I am using a CNN for a regression task. I use Tensorflow and the optimizer is Adam. The network seems to converge perfectly fine till one point where the loss suddenly increases along with the validation error. Here are the loss plots of the labels and the weights separated (Optimizer is run on the sum of them)
I use l2 loss for weight regularization and also for the labels. I apply some randomness on the training data. I am currently trying RSMProp to see if the behavior changes but it takes at least 8h to reproduce the error.
I would like to understand how this can happen. Hope you can help me.
My experience over the last months is the following:
Adam is very easy to use because you don't have to play with initial learning rate very much and it almost always works. However, when coming to convergence Adam does not really sattle with a solution but jiggles around at higher iterations.

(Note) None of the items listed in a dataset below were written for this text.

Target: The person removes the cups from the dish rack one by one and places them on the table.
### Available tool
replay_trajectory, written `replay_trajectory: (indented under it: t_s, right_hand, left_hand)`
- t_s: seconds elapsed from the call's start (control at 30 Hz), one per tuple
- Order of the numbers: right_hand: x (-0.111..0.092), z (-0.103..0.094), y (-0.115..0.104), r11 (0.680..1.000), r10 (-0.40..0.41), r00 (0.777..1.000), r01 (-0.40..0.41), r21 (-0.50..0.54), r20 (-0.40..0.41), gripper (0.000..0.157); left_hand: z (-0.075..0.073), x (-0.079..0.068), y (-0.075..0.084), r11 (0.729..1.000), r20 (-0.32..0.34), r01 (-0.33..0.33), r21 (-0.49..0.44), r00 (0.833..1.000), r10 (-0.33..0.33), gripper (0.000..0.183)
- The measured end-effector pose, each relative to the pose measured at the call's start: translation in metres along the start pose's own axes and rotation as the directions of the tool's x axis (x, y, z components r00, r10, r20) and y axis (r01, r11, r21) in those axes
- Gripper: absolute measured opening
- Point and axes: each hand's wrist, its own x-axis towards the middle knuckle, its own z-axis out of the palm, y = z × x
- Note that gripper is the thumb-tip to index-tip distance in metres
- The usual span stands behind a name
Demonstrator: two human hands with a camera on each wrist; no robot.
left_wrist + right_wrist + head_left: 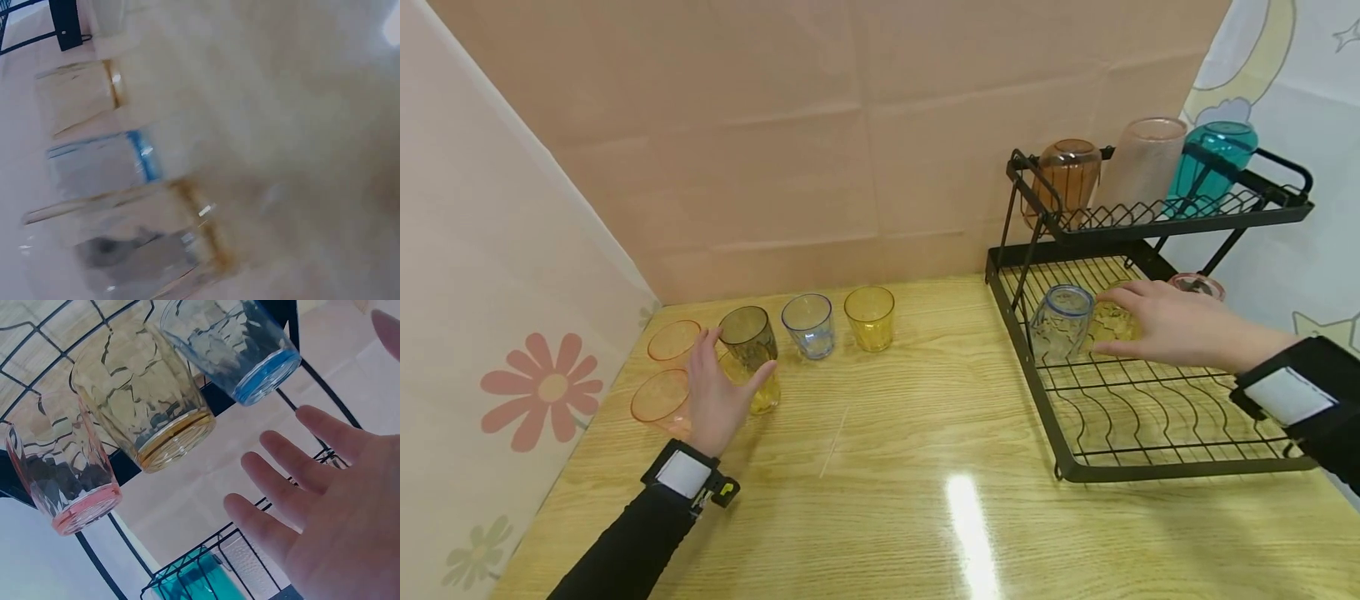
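Note:
My left hand (718,396), fingers apart and extended, is beside a yellow glass (766,393) on the table; it grips nothing. Right behind that one stands a smoky brown glass (749,335). Two orange-rimmed glasses (658,398) are left of the hand, partly hidden by it. In the left wrist view the glasses are blurred. Over the lower rack level, my right hand (1180,323) reaches with spread fingers toward an upside-down yellow glass (147,400), partly covering it in the head view. An upturned blue glass (234,347) and a pink glass (62,462) flank it.
A blue-rimmed glass (808,327) and another yellow glass (870,319) stand upright near the back wall. The black two-tier dish rack (1060,471) is at the right. Its upper tier bears a brown glass (1067,179), a clear pinkish glass (1144,162) and a teal glass (1213,167).

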Motion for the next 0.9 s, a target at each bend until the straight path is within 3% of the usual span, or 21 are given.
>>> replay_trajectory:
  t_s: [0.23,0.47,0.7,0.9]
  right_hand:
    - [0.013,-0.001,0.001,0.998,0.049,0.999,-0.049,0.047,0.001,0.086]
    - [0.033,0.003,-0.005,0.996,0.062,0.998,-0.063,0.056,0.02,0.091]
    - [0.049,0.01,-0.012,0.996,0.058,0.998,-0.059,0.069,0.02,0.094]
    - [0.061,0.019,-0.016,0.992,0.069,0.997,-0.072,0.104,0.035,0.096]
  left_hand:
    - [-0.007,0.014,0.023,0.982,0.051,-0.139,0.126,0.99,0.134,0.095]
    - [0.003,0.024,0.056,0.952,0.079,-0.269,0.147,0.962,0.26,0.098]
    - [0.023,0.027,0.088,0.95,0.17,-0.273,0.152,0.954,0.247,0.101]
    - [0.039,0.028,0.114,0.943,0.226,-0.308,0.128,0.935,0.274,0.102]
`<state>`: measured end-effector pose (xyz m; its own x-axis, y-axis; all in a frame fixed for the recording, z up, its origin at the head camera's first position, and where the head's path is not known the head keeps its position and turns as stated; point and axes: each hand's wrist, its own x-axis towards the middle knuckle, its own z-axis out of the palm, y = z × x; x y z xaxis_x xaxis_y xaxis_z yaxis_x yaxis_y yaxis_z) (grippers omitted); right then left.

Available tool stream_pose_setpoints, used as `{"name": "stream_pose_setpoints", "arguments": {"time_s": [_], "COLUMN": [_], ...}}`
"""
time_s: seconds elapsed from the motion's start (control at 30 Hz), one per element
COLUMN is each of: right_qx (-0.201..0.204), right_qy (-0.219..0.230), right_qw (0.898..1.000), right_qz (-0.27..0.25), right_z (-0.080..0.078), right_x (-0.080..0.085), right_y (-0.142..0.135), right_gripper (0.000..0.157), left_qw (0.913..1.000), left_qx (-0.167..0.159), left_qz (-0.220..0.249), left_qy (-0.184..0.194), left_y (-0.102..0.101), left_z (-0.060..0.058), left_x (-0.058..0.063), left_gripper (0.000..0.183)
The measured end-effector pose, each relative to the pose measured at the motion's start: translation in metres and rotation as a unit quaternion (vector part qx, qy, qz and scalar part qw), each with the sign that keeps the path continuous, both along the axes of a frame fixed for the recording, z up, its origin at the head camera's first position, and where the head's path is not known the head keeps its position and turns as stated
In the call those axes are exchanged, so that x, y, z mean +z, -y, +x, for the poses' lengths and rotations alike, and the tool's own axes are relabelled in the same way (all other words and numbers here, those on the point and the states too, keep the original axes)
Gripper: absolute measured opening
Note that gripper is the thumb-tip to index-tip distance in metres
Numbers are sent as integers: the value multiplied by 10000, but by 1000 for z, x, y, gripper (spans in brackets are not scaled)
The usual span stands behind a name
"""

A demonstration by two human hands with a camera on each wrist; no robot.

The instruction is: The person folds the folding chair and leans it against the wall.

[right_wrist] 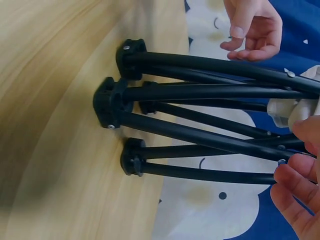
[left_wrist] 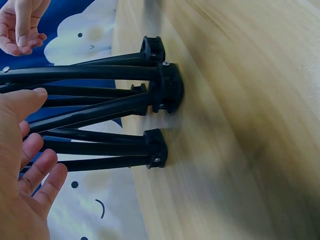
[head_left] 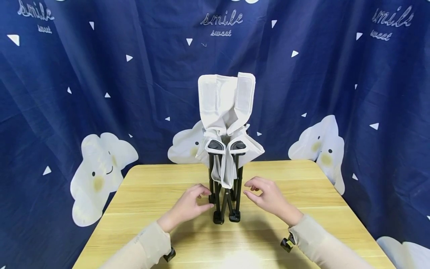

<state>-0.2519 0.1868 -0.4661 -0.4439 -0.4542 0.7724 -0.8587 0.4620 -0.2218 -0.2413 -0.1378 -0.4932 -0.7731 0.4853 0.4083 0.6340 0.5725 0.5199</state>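
A folded camping chair (head_left: 226, 149) with white fabric and black tube legs stands upright on the table, its frame drawn together. Its black plastic feet (left_wrist: 167, 87) rest on the wood in the left wrist view. Left of the legs is my left hand (head_left: 189, 204), fingers loosely bent and nothing in its grasp. On the other side my right hand (head_left: 268, 195) hovers beside the legs, thumb and fingers apart. In the right wrist view, crossed black legs (right_wrist: 200, 132) pass behind the right fingers (right_wrist: 292, 180). White fabric flaps stick up at the top.
The wood-grain table (head_left: 144, 201) has rounded back corners. Behind it and at both sides hangs a dark blue curtain (head_left: 161, 74) with white clouds and triangles. A small black device (head_left: 287, 243) sits under the right sleeve, another (head_left: 170, 255) under the left.
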Motion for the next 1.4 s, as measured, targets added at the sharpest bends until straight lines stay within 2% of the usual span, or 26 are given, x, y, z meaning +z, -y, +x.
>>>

While SGD gives an almost perfectly shaped loss plot and seems to converge much better in higher iterations.
But changing litte parts of the setup requires to adjust the SGD parameters or you will end up with NaNs... For experiments on architectures and general approaches I favor Adam, but if you want to get the best version of one chosen architecture you should use SGD and at least compare the solutions.
I also noticed that a good initial SGD setup (learning rate, weight decay etc.) converges as fast as using Adam, at leas for my setup.
Hope this may help some of you!
EDIT: Please note that the effects in my initial question are NOT normal even with Adam. Seems like I had a bug but I can't really remember the issue there.